DAVID VELEZ is a colombian sound artist who creates soundscapes mainly based on field recordings. this piece was composed as a soundtrack for a painting exhibition named "homenaje al planeta" ("tribute to the planet") by liliana duran. here, DAVID tried to combine field recordings with more musical elements such as deep drones and more piercing sines.
co-curator of the excellent IMPULSIVE HABITAT netlabel devoted to field recordings, DAVID VELEZ past works were published on many international labels like test tube, ripples recordings (a collaboration with james mcdougall), semperflorens (with juan josé calarco), mystery sea, siridisc, conv or audio gourmet.

 

tracklisting :
1. alku


 

reviews :

Vital Weekly 837
A new trio of releases on Taalem, a label specialized in 3" CDRs of drone music and all things otherwise atmospheric. [...]
From Colombia but residing in New York is David Velez, whose 'Alku' was composed as a soundtrack to painting exhibition called 'Homenaje Al Planeta' which means 'tribute to the planet'. Velez uses  field recordings and 'deep drones' along with some high pitched, sine wave like sounds. Rather than being thoroughly composed this seems to me a work that is made along as things go, rather than being carefully decided upon. I am not sure why I think this, its more a feeling I have, rather than a very conscious thing. It just seems a bit unfocussed I think. That doesn't mean I don't like this piece, far from it. It moves nicely around and sometimes has things in focus and sometimes not at all. This is, I guess, what ambient music should be all about: to create an environment which works in delicate way for the listener. As such I think Velez succeeded pretty well. (FdW)

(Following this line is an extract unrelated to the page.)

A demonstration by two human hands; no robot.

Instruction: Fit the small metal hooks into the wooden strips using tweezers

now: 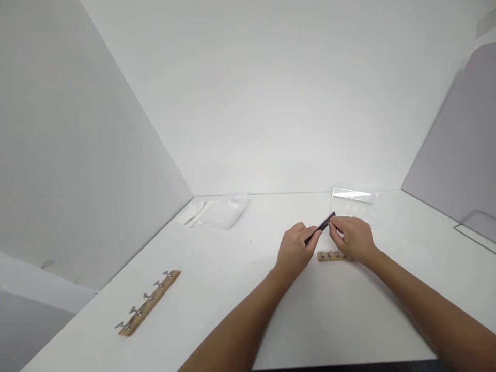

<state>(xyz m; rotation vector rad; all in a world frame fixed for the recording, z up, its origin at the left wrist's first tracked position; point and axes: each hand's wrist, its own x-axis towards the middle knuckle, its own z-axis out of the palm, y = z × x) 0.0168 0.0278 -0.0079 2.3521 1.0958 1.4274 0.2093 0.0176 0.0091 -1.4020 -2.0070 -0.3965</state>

Culture Is Not Your Friend!
It is late. It is hot. I am sitting with my face close enough to touch the ventilator and concentrate on relaxing my tired eyes, absorbing the stale wind that hits my face and immersing in the sounds of David Velez, which plays over and over its twenty minutes long piece until the point I have no idea if I am listening to the beginning or the end. It is collapsing on me. The world, the pain and the metallic sounds in Alku, which hit and resonate through each other. I am distracted only by momentary loss of my equilibrium through the total yield to the claustrophobic closure through the monolithic sounds of this 3"CDr. The ghost footsteps, or something which sounds similar, seem so close to me when compared to the vague, distant drones that keep this track breathing. My head is close to the ventilator in my room, the metallic scratches come either from it or from my speakers, at this point I don’t know anymore.
I am torn between two perspectives over this mini album. One through which I am listening to Velez building layers over layers like a massive tower of Babylon or a wall circling the city of Dis, while the other perspective clearly shows the entire musical world of Alku collapsing. The center cannot hold, and the magnificent sounds swirl and crash into each other, slowly, oh so slowly.
Through diverse and demanding sounds, Velez realizes an industrial twilight around the ears of the listener. Alku remains an aural hologram that vanishes as soon as I press stop, but parts of it grows on you even after that point. That is the magic and Alku is full of it.

The Field Reporter
Alone, but not isolated.
Sound creation in its initial form is destined to a short-lived exposure.
Artist David Velez chose to rework this material and crystallise it as a 3"CD release on Taâlem records, a blest encounter to my ears. As my mind wanders, floating from the show room to my intimacy, I let the sounds catch my attention little by little.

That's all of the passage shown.